Sementara itu bagi Aparatur sipil negara, TNI, Polisi, karyawan atau pejabat BUMN dan BUMD harus mengundurkan diri apabila dicalonkan partai politik atau gabungan partai politik peserta pemilihan umum sebagai calon Presiden atau calon Wakil Presiden.
Mereka yang mengundurkan diri tak dapat aktif kembali apabila pelaksanaan Pemilu selesai.
Sementara itu pada pasal 28A, Menteri dan pejabat setingkat Menteri yang dicalonkan sebagai Capres atau Cawapres mengajukan permintaan persetujuan kepada Presiden.
Presiden paling lambat memberikan persetujuan 15 hari sejak pengajuan dilakukan.
Surat persetujuan Presiden tersebut diberikan kepada KPU sebagai syarat pencalonan.

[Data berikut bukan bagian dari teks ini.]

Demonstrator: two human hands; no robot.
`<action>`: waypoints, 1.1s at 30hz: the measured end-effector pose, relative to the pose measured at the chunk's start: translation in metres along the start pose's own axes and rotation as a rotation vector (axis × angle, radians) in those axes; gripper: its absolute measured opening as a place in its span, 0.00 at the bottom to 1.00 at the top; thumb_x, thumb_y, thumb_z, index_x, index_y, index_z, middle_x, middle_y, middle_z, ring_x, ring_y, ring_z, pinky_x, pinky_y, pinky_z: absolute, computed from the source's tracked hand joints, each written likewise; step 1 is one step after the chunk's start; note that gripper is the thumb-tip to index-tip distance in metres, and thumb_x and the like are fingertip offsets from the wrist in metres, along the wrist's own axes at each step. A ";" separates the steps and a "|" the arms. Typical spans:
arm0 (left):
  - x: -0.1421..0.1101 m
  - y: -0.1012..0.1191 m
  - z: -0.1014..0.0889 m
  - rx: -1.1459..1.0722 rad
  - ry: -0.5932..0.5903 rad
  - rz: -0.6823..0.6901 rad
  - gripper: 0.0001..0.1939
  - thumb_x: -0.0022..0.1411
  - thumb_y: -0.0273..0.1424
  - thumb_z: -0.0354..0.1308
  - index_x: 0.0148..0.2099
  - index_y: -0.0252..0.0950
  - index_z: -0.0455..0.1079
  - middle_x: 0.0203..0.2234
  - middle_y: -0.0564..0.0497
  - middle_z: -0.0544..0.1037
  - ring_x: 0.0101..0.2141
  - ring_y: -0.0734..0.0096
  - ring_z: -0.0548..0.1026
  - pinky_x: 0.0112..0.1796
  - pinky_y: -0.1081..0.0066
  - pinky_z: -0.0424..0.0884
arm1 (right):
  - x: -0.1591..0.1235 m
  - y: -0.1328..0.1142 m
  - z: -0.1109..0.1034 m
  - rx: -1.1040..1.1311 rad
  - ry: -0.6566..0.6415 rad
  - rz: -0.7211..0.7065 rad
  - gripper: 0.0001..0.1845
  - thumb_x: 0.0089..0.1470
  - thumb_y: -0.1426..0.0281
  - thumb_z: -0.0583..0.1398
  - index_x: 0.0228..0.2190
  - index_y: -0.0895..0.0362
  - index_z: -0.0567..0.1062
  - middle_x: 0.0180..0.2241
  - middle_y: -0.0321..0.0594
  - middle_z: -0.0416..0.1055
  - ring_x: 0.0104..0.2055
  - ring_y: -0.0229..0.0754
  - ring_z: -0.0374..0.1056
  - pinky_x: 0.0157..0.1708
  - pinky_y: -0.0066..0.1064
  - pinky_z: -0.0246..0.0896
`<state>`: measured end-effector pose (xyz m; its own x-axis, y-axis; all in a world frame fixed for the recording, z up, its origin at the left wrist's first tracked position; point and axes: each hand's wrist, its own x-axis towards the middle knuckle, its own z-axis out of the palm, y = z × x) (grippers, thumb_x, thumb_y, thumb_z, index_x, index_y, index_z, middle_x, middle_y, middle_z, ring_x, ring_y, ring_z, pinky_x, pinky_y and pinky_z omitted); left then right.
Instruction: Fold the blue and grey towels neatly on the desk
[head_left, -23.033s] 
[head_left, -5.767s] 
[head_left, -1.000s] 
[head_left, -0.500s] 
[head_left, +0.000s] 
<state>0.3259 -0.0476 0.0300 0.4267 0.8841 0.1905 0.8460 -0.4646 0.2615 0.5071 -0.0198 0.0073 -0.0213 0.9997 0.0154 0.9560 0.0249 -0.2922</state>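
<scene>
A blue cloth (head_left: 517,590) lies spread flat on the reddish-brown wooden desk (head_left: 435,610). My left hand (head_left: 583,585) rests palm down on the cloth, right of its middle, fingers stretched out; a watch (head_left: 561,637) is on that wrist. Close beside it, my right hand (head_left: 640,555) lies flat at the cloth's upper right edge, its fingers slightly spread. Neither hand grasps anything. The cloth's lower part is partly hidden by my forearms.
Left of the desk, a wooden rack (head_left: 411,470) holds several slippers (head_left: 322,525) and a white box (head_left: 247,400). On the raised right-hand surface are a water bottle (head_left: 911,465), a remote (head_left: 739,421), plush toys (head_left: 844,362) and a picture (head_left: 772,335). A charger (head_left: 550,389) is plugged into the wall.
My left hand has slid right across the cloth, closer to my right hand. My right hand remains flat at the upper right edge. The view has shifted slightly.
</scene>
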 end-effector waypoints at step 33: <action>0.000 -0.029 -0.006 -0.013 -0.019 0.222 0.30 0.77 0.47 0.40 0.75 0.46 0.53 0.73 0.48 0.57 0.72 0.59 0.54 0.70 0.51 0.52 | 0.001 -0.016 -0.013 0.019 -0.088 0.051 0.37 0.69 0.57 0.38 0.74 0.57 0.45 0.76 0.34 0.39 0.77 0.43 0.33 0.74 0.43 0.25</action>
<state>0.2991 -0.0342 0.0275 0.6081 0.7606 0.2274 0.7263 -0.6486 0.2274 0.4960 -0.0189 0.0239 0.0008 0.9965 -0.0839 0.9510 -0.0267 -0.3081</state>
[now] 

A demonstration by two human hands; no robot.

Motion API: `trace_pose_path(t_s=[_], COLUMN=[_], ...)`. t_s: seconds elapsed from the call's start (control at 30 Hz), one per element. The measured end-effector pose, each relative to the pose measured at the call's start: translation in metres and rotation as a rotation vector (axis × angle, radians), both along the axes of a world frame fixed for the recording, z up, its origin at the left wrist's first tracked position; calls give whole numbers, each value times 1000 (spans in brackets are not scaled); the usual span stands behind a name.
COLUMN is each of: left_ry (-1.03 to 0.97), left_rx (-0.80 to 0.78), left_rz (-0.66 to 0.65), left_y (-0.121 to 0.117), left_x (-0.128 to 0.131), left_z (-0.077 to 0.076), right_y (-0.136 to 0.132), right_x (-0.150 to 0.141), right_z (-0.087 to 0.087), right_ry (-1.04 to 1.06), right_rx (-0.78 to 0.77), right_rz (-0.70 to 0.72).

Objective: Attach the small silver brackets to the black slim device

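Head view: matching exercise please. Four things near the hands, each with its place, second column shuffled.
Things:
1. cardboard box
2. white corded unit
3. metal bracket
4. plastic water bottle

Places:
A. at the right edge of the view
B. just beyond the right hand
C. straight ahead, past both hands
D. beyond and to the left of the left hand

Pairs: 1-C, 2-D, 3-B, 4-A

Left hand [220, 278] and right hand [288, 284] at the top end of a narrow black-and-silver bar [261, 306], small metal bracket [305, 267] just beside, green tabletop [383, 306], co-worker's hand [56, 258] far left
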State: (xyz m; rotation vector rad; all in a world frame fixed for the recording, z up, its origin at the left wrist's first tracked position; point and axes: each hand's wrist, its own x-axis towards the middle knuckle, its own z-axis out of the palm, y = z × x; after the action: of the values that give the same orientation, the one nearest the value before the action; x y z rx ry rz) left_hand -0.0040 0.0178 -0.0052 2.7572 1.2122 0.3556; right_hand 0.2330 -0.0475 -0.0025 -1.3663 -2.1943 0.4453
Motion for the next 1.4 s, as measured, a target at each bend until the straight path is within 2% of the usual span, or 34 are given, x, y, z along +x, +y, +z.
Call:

Baca juga: Kemenko Polhukam Buka Pengaduan Terkait Pemilu, Mahfud MD: Justru Agar Tak Ada Konflik Kepentingan
"Dalam hal Presiden belum memberikan persetujuan dalam waktu sebagaimana dimaksud pada ayat (2) persetujuan dianggap tidak diberikan," sebagaimana bunyi pasal 28 ayat 3.
Aturan tersebut diteken Jokowi pada 21 November 2023 dan diundangkan pada hari yang sama dan mulai berlaku sejak diundangkan.